» What to work on: Based on the entries below, how many lines contain the word "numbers"? Respond with only the number.

» Listed entries:
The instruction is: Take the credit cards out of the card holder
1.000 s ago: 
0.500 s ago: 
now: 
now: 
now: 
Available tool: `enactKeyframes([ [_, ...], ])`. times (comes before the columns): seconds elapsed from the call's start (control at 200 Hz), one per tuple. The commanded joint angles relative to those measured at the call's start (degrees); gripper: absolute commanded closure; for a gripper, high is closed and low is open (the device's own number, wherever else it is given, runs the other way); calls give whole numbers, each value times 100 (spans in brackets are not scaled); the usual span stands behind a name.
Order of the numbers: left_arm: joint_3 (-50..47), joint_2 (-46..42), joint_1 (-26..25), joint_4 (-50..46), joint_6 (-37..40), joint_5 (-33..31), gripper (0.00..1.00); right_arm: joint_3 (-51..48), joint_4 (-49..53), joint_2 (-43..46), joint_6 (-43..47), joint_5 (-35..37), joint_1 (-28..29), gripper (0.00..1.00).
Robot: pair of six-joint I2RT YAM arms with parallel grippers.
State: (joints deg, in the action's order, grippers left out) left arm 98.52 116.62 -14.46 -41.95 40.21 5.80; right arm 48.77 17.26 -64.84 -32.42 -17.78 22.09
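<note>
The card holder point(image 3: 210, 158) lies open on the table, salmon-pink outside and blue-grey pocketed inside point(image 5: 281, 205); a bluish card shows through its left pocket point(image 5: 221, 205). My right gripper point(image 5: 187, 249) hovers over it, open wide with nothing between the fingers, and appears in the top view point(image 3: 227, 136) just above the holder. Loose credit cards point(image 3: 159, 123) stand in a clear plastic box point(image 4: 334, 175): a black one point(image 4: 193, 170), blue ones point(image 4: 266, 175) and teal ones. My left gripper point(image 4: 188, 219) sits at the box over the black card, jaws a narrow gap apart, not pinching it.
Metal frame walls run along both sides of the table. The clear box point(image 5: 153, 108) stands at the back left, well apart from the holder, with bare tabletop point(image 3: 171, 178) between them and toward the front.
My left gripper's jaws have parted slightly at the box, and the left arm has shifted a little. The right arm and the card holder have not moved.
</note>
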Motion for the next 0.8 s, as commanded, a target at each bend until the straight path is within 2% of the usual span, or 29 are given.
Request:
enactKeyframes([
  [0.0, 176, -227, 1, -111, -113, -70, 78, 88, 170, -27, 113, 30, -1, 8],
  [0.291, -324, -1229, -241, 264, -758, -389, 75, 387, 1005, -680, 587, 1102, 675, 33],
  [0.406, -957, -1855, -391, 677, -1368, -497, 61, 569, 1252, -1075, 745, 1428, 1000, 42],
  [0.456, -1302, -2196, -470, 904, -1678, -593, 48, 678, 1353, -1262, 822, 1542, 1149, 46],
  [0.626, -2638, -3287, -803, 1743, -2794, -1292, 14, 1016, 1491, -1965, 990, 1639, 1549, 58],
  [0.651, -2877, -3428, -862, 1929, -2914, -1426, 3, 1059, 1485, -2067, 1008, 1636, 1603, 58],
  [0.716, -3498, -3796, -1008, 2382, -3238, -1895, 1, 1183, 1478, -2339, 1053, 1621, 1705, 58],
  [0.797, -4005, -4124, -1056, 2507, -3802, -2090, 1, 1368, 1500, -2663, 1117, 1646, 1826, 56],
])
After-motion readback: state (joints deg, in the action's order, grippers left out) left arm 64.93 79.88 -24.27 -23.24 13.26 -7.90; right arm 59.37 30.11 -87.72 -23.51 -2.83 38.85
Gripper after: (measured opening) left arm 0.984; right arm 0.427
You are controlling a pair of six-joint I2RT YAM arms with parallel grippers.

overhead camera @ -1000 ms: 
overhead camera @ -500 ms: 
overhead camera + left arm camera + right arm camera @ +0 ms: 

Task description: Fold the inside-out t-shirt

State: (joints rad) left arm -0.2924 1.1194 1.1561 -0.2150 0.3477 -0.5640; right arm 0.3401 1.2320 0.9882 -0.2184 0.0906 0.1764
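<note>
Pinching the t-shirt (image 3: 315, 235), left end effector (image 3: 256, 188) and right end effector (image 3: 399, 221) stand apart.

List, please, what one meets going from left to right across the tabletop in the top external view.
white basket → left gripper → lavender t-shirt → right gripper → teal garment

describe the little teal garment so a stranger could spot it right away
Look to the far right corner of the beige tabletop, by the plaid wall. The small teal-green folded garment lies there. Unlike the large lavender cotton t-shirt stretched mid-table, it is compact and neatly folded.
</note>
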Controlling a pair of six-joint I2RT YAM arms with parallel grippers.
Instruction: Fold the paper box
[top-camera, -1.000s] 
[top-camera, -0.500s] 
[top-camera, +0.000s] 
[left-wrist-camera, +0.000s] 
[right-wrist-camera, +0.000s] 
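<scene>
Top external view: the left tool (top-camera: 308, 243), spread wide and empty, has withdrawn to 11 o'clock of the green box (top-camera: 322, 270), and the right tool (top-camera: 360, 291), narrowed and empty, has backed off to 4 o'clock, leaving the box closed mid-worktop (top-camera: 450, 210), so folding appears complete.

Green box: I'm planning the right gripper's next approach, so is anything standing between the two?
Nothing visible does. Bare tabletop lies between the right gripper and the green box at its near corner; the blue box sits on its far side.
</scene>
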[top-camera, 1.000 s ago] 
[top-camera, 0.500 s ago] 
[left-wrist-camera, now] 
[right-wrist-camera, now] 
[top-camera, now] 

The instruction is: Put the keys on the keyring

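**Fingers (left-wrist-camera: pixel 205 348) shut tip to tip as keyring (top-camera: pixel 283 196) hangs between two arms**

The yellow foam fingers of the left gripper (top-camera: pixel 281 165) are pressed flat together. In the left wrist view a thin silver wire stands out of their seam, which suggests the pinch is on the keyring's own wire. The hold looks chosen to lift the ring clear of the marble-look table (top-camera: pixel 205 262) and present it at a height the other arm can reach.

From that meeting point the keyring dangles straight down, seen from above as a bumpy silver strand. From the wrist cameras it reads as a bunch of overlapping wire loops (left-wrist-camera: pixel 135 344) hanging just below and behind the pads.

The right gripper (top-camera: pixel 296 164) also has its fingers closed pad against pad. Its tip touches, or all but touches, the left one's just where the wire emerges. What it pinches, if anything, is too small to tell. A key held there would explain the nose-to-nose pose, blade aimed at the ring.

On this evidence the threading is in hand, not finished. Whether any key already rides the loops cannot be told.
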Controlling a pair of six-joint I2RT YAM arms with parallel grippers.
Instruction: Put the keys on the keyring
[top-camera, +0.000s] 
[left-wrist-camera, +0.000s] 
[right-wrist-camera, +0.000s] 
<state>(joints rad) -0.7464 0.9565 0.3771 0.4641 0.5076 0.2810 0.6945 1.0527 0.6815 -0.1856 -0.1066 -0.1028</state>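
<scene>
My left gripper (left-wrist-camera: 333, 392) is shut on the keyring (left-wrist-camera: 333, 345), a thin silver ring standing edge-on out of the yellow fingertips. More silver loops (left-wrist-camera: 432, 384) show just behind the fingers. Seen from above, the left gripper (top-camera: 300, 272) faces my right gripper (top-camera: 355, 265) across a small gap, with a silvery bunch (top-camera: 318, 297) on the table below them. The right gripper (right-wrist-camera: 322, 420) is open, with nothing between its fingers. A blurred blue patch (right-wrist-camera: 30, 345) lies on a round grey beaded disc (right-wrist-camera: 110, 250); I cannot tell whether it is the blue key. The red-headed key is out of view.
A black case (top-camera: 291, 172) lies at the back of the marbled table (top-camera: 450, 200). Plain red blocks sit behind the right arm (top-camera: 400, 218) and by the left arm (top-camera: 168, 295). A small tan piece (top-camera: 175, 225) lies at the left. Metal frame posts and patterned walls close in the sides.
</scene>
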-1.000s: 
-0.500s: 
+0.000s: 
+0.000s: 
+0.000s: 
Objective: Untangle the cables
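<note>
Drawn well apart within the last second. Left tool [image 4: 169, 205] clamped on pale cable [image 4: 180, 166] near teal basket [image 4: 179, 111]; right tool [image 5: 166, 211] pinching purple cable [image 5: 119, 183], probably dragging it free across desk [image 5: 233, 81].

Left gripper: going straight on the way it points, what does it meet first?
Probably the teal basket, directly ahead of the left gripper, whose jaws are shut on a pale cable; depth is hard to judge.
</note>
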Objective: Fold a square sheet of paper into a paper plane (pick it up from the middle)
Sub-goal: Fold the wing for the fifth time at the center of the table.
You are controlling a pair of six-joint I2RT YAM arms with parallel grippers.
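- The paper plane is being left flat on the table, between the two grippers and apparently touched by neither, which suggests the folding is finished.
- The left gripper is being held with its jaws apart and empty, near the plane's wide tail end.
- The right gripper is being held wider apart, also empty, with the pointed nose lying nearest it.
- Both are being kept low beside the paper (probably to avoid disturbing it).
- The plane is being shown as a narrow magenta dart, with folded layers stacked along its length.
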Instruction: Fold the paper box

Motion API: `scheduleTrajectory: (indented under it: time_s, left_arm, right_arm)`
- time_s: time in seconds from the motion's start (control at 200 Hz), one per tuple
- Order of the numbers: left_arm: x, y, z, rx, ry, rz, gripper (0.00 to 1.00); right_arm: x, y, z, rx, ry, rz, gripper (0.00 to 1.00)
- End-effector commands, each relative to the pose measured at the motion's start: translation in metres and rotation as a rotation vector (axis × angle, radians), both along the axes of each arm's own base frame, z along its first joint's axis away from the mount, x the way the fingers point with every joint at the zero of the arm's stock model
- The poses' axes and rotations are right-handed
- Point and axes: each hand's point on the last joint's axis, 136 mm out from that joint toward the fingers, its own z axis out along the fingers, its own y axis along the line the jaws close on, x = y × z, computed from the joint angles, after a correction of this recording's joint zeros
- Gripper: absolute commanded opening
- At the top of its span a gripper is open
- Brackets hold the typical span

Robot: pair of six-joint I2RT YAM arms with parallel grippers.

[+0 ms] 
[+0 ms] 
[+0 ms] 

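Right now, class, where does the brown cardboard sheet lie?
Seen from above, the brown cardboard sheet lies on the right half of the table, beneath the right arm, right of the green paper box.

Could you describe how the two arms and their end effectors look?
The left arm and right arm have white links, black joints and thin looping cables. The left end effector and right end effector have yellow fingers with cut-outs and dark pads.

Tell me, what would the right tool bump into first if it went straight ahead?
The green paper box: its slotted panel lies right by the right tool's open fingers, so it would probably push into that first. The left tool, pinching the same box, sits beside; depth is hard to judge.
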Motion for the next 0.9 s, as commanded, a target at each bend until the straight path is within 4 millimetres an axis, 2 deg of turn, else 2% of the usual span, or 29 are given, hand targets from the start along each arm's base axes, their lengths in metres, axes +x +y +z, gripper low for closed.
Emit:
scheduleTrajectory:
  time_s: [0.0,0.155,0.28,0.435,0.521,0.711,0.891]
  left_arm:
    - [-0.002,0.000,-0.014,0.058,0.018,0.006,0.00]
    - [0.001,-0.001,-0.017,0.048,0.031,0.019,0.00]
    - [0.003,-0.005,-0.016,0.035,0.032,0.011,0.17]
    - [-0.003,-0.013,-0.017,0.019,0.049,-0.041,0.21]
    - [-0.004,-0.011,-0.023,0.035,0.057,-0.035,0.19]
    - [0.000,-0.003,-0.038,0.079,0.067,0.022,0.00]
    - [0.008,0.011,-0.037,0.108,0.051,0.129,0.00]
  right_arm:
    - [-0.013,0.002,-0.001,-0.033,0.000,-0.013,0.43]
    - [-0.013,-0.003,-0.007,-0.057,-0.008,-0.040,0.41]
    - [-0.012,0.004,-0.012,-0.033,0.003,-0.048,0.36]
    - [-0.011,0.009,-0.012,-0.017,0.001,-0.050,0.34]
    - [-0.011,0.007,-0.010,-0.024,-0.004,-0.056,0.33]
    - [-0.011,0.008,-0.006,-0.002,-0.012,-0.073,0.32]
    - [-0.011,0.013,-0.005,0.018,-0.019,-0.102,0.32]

» Answer below: 3